Each line in the records below, from the one that contains "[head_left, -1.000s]" to the one that contains "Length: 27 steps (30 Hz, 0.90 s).", should be reproduced exactly, the first and last included.

----

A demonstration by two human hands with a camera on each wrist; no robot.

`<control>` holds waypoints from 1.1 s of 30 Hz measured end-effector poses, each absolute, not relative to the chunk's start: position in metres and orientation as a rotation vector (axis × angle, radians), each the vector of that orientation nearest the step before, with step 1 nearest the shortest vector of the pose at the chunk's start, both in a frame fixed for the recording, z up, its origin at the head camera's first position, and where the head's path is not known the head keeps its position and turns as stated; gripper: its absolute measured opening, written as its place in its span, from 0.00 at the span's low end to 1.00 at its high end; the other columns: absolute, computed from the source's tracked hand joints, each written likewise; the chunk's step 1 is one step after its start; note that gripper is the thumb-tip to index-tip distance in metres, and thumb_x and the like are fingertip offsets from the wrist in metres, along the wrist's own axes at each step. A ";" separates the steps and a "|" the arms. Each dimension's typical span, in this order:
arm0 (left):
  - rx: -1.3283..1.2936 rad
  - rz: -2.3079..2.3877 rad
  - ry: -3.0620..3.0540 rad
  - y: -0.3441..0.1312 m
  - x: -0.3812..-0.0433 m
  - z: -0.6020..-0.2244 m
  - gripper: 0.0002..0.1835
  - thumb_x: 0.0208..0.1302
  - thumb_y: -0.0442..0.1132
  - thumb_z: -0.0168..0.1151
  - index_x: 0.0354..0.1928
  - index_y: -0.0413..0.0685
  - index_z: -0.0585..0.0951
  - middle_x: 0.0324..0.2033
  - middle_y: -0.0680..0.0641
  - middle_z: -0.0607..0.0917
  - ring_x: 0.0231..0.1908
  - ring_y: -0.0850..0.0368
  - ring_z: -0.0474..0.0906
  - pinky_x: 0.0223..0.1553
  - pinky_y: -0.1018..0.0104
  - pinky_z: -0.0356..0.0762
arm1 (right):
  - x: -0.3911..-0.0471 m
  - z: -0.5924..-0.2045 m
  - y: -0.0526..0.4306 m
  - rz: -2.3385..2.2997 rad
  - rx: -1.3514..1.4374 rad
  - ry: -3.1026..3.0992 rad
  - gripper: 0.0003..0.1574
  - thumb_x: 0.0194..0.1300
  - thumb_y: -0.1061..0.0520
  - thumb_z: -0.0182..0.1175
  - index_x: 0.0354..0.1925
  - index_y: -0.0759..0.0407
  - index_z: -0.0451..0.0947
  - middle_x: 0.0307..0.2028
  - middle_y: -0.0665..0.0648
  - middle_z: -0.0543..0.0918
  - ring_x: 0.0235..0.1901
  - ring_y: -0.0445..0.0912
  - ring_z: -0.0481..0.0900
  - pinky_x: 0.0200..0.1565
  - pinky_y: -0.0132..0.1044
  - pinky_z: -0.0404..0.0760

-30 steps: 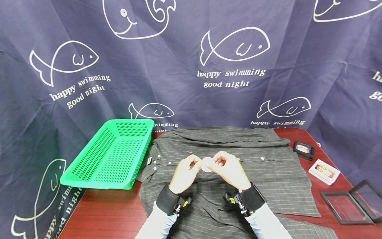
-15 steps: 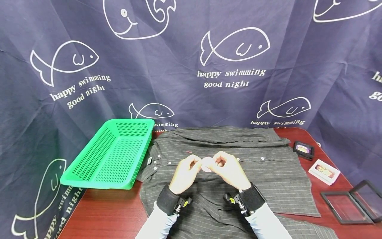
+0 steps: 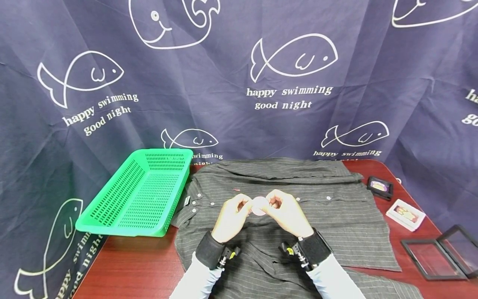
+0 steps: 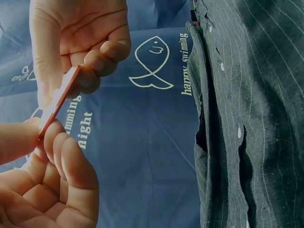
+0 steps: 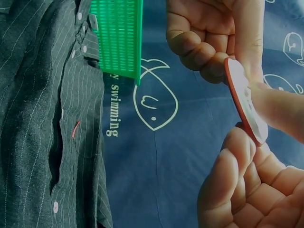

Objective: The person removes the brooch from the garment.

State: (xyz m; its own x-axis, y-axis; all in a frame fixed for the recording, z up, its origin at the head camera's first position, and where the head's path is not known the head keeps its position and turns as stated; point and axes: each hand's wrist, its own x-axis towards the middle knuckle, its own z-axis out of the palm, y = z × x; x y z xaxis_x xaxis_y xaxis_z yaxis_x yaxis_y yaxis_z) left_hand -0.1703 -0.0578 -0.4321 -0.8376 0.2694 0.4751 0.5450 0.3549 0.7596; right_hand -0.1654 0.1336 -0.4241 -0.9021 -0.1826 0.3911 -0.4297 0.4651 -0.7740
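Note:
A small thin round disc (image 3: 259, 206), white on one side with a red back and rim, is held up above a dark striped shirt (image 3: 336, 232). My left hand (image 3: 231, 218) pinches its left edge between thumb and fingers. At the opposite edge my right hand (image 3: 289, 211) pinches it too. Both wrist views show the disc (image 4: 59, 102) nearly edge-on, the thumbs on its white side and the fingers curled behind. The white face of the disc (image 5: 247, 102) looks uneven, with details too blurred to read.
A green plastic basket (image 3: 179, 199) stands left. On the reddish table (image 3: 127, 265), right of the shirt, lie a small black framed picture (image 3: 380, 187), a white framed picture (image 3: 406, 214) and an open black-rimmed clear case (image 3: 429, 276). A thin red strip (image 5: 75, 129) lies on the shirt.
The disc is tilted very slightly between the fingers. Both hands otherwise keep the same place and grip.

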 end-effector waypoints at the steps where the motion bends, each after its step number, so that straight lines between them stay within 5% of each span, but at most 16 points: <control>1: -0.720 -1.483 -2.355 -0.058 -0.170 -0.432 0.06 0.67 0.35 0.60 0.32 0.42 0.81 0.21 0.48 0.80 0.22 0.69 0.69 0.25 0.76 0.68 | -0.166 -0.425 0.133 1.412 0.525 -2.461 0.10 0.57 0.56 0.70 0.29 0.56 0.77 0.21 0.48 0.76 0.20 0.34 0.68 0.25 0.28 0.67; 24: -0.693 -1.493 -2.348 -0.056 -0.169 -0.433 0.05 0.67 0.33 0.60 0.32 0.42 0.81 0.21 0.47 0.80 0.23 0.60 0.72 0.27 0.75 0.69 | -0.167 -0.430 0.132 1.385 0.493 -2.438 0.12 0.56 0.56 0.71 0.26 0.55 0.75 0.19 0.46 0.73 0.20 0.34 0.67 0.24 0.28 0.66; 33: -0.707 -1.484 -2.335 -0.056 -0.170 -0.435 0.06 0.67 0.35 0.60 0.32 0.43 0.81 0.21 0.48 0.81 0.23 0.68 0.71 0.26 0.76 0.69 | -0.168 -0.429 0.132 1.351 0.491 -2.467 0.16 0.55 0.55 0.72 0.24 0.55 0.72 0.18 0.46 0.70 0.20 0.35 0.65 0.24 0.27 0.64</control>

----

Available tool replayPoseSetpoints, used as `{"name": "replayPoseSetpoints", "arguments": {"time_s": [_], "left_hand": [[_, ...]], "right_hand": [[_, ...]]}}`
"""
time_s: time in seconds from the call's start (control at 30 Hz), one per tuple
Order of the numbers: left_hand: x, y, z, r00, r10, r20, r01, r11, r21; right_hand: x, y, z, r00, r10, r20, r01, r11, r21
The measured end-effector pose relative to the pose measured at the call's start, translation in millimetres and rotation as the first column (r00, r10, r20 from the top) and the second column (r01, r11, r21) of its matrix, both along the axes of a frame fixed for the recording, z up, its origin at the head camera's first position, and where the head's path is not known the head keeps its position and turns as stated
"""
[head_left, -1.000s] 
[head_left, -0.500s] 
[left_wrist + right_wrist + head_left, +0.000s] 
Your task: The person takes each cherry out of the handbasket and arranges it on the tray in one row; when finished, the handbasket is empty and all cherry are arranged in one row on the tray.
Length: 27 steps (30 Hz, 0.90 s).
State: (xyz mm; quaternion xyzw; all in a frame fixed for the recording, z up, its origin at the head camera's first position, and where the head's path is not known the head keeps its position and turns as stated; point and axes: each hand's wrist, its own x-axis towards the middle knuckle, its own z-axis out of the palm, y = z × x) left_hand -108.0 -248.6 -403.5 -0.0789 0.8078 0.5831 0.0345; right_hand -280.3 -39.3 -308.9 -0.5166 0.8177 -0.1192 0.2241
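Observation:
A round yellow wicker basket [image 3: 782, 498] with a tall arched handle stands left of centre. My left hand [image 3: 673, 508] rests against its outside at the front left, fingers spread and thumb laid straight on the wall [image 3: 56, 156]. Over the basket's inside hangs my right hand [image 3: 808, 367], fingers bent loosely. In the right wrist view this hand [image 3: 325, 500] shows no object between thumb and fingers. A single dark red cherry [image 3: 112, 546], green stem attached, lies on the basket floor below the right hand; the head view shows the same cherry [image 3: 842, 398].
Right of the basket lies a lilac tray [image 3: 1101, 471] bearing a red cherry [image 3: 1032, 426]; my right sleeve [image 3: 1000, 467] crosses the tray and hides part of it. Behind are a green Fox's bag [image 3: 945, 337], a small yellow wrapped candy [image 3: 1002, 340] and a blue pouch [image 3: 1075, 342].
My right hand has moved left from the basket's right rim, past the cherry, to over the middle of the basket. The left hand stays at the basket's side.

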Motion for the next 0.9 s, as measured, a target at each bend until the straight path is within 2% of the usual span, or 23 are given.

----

• [Solution below]
[head_left, -1.000s] 
[head_left, -0.500s] 
[left_wrist + right_wrist + head_left, +0.000s] 
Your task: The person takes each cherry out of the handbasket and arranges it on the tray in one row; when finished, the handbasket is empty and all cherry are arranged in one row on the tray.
Length: 27 steps (30 Hz, 0.90 s).

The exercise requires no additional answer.